________________________________
From: Katherine Huang <[email protected]>
To: "[email protected]" <[email protected]>
Sent: Wednesday, January 25, 2012 9:52 PM
Subject: seq2sparse generated dictionary is missing words
I am doing a trial run starting with a sequence file that contains: (this is
from seqdumper and I just made my key the same as my value):
Key class: class org.apache.hadoop.io.Text Value Class: class
org.apache.hadoop.io.Text
Key: first book nature specialword boxes: Value: first book nature specialword
boxes
Key: fourth fake example with fake: Value: fourth fake example with fake
Key: second book fun: Value: second book fun
Key: third unique document item: Value: third unique document item
Key: fifth bag of words: Value: fifth bag of words
Count: 5
When I run
mahout seq2sparse -i /user/trial_01252012/processed_doc_trial/ -o
/khuang/trial_01252012/keyword_Vectors_461_named -ow -md 1 -a
org.apache.lucene.analysis.WhitespaceAnalyzer -wt tf -seq –nv
And I look dump tokenized vectors:
mahout seqdumper -s /user/trial_01252012/vec_named/tf-vectors/part-r-00000
Did you mean to call vectordump to dump your vectors?

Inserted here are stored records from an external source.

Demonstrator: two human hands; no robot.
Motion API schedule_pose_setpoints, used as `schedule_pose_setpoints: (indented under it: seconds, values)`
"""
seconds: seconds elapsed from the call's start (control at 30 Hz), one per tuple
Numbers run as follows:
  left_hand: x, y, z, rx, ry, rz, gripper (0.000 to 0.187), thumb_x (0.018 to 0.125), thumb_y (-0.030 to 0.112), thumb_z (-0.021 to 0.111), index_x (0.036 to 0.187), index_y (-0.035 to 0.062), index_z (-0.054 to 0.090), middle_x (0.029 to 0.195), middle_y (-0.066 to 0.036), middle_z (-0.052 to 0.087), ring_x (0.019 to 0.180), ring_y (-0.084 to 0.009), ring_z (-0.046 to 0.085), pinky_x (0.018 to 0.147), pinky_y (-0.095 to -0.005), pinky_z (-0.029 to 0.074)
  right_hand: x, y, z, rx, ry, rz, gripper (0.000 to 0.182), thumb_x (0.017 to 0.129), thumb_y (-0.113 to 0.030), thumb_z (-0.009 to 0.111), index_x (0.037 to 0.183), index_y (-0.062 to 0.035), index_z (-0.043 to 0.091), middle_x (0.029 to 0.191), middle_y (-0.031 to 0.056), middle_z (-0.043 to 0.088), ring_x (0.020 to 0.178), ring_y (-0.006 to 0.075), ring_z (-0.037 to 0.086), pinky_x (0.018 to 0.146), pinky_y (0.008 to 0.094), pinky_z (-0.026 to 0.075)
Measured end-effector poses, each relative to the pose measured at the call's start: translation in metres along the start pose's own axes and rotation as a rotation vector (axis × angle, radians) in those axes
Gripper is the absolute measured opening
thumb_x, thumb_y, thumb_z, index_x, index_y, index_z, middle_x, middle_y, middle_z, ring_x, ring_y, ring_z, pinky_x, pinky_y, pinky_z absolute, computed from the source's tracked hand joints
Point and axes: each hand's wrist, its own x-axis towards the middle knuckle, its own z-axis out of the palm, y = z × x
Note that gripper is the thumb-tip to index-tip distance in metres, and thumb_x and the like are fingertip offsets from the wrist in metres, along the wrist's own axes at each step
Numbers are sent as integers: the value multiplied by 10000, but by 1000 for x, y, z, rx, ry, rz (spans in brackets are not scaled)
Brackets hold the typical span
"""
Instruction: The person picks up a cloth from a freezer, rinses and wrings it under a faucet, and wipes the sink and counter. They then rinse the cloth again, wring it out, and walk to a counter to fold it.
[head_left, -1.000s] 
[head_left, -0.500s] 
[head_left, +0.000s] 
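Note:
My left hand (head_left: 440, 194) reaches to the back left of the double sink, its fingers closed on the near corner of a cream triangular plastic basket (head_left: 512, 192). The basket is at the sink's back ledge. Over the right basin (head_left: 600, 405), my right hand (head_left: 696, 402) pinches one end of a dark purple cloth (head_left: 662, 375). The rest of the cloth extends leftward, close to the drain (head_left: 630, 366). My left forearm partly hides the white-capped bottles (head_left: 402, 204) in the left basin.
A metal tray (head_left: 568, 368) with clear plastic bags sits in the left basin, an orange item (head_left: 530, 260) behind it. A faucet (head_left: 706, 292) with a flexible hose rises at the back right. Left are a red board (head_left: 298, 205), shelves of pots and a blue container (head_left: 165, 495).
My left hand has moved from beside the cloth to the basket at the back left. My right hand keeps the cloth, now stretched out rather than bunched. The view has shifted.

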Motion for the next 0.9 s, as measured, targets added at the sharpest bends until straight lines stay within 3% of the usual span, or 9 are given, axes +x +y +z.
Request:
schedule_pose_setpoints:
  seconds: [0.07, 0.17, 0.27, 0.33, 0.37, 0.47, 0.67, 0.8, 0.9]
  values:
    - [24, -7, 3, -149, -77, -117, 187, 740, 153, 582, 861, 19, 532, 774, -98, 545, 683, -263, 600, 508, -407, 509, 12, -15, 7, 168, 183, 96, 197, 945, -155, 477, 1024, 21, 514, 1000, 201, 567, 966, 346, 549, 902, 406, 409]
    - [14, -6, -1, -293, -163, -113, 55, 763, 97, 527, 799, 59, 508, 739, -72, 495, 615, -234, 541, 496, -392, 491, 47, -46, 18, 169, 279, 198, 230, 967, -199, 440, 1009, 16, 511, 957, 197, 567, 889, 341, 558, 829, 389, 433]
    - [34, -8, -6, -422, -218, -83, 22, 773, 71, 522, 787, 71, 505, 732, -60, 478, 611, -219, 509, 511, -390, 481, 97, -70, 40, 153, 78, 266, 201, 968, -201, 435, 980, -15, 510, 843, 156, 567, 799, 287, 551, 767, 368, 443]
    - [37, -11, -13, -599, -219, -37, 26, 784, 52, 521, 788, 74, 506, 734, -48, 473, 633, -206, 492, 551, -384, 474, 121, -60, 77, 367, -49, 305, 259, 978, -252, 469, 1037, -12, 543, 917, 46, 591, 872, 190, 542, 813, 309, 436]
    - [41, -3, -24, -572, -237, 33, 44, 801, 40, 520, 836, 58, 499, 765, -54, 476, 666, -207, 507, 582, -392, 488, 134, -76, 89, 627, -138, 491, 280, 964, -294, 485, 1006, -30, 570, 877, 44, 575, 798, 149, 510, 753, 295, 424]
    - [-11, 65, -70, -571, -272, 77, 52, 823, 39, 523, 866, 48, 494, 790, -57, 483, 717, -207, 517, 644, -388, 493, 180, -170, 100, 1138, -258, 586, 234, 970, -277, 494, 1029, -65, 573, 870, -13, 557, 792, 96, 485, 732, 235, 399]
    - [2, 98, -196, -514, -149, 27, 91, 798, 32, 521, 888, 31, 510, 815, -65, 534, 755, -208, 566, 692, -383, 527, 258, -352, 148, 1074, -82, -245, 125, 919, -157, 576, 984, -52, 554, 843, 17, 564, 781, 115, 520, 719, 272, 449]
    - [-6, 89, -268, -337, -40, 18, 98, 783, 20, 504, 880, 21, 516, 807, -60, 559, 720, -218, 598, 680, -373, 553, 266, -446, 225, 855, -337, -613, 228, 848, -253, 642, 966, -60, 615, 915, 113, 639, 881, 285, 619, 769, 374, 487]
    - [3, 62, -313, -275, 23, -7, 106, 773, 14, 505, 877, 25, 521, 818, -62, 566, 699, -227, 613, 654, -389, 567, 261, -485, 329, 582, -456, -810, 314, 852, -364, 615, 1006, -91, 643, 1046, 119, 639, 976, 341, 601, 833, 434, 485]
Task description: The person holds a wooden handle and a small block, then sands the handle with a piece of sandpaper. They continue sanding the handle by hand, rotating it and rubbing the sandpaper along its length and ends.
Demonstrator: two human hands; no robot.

I only have three of my 'orig' documents:
Input Path: /user/khuang/trial_01252012/vec_named/tf-vectors/part-r-00000
Key class: class org.apache.hadoop.io.Text Value Class: class
org.apache.mahout.math.VectorWritable
Key: first book nature specialword boxes: Value:
org.apache.mahout.math.VectorWritable@e5d391d
Key: fourth fake example with fake: Value:
org.apache.mahout.math.VectorWritable@e5d391d
Key: second book fun: Value: org.apache.mahout.math.VectorWritable@e5d391d
Count: 3
In addition, the dictionary is missing words. Is there a reason for this?